Cable & Wireless Worldwide PLC
- Traded as: LSE: CW
- Industry: Telecommunications
- Founded: 26 March 2010; 16 years ago
- Defunct: 1 April 2013; 13 years ago
- Fate: Absorbed into Vodafone
- Headquarters: Bracknell, England, UK
- Revenue: £2,257 million (2011)
- Operating income: £170 million (2011)
- Net income: £209 million (2011)
- Website: vodafone.com/business/global-enterprise

= Cable & Wireless Worldwide =

British multinational telecommunications services company

Cable & Wireless Worldwide PLC (informally Cable & Wireless) was a British multinational telecommunications services company headquartered in Bracknell, United Kingdom. It was formed in 2010 by the split of Cable & Wireless plc into two companies, the other being Cable & Wireless Communications serving Central America and the Caribbean (and now a part of Liberty Latin America).

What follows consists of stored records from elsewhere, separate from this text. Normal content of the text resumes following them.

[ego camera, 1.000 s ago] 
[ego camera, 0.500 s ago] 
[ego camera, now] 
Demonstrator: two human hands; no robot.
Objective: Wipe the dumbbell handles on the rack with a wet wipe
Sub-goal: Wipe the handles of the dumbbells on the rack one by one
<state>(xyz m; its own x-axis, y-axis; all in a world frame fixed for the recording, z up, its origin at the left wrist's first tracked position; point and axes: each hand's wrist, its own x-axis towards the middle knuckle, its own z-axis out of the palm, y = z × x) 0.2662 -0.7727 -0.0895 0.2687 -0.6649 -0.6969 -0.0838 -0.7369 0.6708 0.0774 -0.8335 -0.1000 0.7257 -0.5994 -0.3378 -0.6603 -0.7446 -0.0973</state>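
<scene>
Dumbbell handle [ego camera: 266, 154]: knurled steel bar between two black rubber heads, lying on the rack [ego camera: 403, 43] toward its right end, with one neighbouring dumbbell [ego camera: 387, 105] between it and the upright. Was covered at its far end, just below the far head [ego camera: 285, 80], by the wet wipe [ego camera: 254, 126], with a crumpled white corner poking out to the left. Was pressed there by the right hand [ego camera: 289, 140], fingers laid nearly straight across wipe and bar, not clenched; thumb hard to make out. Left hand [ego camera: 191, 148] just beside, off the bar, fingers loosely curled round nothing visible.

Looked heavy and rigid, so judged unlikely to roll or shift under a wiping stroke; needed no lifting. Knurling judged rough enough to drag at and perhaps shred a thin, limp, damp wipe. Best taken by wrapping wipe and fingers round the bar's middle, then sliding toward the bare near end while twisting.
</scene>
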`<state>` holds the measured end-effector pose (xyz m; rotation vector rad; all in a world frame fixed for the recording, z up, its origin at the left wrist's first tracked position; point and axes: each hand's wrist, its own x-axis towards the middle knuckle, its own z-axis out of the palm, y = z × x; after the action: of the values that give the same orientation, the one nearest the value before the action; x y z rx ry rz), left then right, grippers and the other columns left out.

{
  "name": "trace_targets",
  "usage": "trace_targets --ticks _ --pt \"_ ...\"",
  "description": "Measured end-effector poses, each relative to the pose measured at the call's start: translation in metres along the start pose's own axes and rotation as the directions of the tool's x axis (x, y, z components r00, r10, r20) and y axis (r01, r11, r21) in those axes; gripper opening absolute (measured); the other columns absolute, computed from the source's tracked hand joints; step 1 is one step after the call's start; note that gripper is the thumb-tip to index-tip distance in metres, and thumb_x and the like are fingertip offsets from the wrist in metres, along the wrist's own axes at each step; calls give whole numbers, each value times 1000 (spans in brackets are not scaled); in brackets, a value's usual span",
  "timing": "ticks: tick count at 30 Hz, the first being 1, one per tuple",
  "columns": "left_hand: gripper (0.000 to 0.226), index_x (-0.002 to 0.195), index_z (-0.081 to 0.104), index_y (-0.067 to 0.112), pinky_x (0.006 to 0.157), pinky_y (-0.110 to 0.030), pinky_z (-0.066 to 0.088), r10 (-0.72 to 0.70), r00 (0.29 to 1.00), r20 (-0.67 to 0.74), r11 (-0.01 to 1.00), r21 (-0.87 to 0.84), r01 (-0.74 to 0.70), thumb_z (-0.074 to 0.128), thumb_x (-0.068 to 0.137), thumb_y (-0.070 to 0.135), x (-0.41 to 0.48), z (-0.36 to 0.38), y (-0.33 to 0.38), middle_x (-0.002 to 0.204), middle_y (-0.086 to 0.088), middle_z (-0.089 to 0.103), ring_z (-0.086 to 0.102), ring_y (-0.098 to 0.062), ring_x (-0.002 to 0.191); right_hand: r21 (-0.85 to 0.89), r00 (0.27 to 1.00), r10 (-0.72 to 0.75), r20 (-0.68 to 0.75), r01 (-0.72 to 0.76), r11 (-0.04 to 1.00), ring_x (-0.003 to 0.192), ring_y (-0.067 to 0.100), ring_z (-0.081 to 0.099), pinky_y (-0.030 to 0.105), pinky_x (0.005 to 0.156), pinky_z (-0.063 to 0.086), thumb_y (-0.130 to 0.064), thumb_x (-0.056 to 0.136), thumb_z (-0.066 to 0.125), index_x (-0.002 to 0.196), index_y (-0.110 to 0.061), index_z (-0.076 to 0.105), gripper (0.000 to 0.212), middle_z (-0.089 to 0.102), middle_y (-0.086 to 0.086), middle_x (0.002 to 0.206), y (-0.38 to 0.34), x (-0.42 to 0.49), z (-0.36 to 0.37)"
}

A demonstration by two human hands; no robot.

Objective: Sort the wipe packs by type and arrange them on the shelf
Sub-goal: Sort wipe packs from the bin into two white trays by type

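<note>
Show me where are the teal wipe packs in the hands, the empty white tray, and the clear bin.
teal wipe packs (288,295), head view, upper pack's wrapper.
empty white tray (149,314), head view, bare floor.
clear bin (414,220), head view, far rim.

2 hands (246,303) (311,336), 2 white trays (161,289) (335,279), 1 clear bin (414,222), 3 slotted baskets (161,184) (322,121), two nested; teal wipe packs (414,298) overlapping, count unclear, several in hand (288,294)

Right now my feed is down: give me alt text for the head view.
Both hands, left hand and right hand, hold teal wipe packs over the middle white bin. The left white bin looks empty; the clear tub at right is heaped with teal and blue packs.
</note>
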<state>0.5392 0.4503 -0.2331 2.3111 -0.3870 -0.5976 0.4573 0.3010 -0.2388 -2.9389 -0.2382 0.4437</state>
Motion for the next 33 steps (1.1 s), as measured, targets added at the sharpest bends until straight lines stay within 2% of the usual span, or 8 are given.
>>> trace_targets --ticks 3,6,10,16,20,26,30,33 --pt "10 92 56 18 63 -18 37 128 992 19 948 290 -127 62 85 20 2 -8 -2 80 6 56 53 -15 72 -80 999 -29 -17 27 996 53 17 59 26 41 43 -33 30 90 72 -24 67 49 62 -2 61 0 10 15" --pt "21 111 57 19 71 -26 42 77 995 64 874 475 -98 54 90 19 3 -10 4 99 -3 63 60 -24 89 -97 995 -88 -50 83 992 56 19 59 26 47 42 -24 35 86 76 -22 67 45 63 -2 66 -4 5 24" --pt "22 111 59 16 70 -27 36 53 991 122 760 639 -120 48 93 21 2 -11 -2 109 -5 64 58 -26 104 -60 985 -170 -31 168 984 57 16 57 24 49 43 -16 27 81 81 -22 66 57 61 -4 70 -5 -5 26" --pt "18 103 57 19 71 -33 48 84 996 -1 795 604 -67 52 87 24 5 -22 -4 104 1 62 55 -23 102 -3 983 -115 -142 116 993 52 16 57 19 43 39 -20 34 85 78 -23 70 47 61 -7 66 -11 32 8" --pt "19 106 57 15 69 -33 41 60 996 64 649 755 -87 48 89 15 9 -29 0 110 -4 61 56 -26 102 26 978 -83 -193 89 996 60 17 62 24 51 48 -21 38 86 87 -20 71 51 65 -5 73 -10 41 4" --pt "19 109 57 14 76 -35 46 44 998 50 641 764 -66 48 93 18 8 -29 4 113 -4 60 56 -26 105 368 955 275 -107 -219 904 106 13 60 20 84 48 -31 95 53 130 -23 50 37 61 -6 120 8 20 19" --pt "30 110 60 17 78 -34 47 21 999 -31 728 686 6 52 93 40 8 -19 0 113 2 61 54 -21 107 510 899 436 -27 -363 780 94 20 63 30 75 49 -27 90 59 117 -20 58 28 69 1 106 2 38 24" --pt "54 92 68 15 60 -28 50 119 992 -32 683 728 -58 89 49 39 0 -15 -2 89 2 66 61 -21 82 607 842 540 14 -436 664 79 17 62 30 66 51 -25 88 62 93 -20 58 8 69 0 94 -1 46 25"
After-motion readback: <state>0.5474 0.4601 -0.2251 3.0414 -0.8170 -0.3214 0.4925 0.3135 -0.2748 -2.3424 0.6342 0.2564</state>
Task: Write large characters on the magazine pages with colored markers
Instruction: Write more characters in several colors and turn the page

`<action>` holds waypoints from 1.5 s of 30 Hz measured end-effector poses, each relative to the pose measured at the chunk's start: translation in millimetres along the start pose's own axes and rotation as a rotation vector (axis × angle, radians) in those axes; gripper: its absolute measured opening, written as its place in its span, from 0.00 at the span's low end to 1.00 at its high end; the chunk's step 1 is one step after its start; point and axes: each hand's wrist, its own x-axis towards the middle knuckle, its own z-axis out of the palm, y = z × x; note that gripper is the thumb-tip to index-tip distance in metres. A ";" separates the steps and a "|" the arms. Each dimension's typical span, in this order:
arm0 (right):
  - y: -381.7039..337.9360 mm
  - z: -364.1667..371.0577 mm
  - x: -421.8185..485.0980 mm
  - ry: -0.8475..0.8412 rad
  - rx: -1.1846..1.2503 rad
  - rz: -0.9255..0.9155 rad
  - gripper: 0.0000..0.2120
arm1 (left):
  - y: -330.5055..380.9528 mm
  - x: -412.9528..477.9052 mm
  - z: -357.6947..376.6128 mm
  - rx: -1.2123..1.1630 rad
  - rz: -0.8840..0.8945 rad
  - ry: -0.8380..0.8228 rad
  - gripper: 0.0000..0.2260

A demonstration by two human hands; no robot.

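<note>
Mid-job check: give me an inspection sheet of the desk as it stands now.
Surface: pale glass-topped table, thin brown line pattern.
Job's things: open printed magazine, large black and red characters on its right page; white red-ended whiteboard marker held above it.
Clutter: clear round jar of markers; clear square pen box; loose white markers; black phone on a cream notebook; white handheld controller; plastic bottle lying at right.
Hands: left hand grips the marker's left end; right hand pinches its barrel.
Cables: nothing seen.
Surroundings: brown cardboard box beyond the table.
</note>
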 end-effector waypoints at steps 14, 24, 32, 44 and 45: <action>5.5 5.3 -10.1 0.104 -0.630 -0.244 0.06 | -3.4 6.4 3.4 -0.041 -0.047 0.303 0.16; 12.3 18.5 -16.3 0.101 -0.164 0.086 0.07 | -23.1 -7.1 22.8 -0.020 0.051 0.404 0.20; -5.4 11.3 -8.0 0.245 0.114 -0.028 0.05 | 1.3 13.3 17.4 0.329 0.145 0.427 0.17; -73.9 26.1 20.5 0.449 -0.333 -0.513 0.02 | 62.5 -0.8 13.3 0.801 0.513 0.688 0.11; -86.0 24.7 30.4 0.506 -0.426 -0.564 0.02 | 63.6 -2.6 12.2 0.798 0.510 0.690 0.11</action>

Cable & Wireless Worldwide specialised in servicing large corporates, governments, carriers and resellers and its services included managed voice, data and IP-based services. It had operations in Asia Pacific, Europe, India, the Middle East & Africa and North America. The company was bought by Vodafone in July 2012 and integrated into the business on 1 April 2013.

==History==
The company was formed on 26 March 2010, made up of the remaining business of Cable & Wireless plc following the demerger of the company's international division to form Cable & Wireless Communications. The split meant that the FTSE 100 Index temporarily held 101 firms, before Cable & Wireless Communications dropped to the FTSE 250 Index.

Following the split, CWW went through a tumultuous period – its shares, which hit a high of 98.5 pence after the split, valuing the group at $4.25 billion; fell to 13 pence in November 2011, increasing speculation it would be a takeover target.

On 28 June 2011, the board of Cable & Wireless Worldwide accepted the resignation of Jim Marsh and announced that John Pluthero, the then-Chairman, would become Chief Executive. On 14 November 2011, Cable & Wireless Worldwide announced that it had appointed the former Vodafone Group executive Gavin Darby as its new chief executive.

On 23 April 2012, Vodafone announced an agreement to acquire Cable & Wireless Worldwide for £1.04 billion.

Vodafone, who was looking to strengthen its integrated corporate services business arm – Vodafone Global Enterprise, bid for CWW with Tata Communications Ltd. also in the fray. Vodafone became the sole bidder after Tata group withdrew; and on 23 April 2012, Vodafone announced an agreement to acquire the operations of CWW for £1.04 billion in cash. On 18 June 2012, CWW shareholders voted in favour of the Vodafone offer, exceeding the 75% of shares necessary for the deal to go ahead. Vodafone was advised by UBS AG, while Barclays and Rothschild advised Cable & Wireless.

The acquisition gave Vodafone access to CWW's fibre network for businesses, enabling it to take unified communications solutions to large enterprises in UK and globally; and expand its enterprise integration service offerings in emerging markets.

The purchase was completed on 30 July 2012, and one-time CWW employee and CEO of Vodafone Global Enterprise Nick Jefferey was appointed as CEO of CWW. Cable & Wireless was fully integrated into Vodafone on 1 April 2013.

==Executive remuneration==
Shareholder groups repeatedly warned about excessive executive remuneration at the company. Before it split into two separately listed companies in early 2010, Cable & Wireless suffered one of the biggest shareholder rebellions in 2009 when 38% of the shareholder register failed to back the company's pay policy at a fiery meeting. The company's highly controversial long-term incentive plan (LTIP) was calculated on 10% of the company valuation and was claimed to pay out to senior managers; in fact the members of the LTIP were the only executive directors who for the year 2009/2010 shared a £60 million bonus pool.